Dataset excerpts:
:::

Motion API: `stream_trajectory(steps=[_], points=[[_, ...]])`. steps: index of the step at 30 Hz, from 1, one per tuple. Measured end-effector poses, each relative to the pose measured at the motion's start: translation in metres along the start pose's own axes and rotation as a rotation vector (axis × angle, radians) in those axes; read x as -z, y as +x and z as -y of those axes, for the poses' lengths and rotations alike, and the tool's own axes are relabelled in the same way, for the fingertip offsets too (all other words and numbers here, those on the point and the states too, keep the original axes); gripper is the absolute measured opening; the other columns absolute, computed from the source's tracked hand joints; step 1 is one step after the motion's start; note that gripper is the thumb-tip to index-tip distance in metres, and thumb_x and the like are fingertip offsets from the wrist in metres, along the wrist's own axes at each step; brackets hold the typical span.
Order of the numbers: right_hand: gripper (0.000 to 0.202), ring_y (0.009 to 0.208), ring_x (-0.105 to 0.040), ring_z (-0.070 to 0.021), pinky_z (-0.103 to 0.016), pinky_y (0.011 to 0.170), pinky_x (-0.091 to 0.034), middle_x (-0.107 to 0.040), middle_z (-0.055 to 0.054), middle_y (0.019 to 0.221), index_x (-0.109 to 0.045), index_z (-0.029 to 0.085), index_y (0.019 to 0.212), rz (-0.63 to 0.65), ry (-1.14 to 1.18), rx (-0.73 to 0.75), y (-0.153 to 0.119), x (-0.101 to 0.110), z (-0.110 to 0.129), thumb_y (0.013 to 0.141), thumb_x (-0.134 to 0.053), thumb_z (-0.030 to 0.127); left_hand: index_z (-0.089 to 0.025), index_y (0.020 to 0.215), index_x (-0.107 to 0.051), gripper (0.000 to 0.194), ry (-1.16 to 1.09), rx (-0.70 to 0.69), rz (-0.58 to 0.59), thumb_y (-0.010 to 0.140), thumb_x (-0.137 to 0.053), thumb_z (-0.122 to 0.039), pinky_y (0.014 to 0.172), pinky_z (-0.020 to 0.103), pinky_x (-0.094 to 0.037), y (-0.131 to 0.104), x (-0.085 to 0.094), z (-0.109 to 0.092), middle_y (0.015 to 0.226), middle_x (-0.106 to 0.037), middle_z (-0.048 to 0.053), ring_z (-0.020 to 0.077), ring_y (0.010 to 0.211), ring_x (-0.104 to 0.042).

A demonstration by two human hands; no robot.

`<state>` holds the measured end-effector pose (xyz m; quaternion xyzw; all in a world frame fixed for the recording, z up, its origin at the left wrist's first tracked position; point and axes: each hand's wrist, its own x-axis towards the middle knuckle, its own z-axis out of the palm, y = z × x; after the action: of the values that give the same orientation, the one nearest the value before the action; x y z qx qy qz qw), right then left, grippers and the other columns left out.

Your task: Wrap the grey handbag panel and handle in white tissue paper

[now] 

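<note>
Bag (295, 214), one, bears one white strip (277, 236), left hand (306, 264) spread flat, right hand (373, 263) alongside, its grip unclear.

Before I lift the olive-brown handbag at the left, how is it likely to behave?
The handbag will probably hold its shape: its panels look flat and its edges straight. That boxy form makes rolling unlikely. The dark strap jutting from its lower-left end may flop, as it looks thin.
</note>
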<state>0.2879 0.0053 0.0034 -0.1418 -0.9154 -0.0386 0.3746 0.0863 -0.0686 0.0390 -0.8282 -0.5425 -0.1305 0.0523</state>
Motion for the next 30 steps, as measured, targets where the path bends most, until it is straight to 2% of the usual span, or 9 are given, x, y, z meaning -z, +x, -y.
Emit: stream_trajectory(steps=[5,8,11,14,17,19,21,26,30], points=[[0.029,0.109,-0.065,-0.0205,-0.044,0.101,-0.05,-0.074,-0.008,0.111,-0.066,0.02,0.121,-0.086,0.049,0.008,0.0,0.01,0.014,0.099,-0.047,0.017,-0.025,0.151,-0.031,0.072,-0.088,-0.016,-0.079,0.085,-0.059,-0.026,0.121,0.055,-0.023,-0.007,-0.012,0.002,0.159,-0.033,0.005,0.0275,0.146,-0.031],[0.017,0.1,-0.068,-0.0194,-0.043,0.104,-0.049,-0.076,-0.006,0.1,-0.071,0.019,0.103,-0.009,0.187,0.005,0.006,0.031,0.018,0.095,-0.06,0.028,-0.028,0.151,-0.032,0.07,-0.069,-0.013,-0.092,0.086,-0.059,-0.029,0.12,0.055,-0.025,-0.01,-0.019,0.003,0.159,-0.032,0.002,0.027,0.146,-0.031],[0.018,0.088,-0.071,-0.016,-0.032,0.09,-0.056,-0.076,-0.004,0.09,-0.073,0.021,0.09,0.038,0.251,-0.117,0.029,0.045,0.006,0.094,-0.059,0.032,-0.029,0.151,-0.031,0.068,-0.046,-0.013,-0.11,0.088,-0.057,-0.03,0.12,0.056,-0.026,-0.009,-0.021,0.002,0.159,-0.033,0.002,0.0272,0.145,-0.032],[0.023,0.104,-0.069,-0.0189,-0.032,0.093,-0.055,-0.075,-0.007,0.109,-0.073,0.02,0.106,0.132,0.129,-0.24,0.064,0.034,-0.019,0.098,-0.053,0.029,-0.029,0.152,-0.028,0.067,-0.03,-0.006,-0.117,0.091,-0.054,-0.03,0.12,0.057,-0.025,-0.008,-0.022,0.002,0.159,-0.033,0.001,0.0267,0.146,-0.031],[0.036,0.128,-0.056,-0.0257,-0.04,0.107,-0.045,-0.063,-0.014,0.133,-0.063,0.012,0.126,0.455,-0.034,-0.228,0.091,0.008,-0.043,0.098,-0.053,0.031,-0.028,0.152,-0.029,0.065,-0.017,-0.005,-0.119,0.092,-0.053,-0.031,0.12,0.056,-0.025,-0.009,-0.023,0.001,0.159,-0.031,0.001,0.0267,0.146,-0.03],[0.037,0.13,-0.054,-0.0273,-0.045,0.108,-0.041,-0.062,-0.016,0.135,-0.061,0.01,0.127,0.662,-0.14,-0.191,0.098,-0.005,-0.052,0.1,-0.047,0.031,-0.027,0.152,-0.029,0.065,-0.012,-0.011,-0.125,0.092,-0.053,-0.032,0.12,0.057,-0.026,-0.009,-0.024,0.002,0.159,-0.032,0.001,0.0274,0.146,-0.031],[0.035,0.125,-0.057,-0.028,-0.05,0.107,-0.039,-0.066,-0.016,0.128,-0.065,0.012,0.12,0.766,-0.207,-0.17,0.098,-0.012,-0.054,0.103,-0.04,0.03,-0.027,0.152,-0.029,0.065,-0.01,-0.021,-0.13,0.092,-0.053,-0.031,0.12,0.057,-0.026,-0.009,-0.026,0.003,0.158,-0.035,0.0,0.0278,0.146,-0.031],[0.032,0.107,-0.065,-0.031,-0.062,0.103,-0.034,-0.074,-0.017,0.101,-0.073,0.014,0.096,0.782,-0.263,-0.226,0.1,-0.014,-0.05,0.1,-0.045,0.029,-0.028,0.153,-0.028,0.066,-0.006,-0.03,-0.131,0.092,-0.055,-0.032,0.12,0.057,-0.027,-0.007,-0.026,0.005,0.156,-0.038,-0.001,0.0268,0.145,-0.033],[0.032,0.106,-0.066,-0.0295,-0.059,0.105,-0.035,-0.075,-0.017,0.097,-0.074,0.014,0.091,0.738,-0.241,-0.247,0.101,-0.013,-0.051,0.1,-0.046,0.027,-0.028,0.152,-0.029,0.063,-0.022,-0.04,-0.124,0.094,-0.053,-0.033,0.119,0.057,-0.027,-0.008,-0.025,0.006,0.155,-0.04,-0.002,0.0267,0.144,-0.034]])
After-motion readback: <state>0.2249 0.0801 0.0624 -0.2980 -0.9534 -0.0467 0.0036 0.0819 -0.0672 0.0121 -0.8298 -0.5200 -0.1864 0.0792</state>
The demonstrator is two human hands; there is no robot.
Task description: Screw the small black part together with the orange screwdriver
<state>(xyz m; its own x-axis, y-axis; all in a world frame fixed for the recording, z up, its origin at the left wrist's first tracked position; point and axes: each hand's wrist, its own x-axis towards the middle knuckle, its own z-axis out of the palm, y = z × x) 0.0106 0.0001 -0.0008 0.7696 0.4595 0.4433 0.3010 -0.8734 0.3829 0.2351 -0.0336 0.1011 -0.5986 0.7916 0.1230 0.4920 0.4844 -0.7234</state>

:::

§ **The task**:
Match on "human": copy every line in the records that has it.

§ **Response below**:
A demonstration by two human hands; no robot.
The demonstrator is two human hands; there is no robot.

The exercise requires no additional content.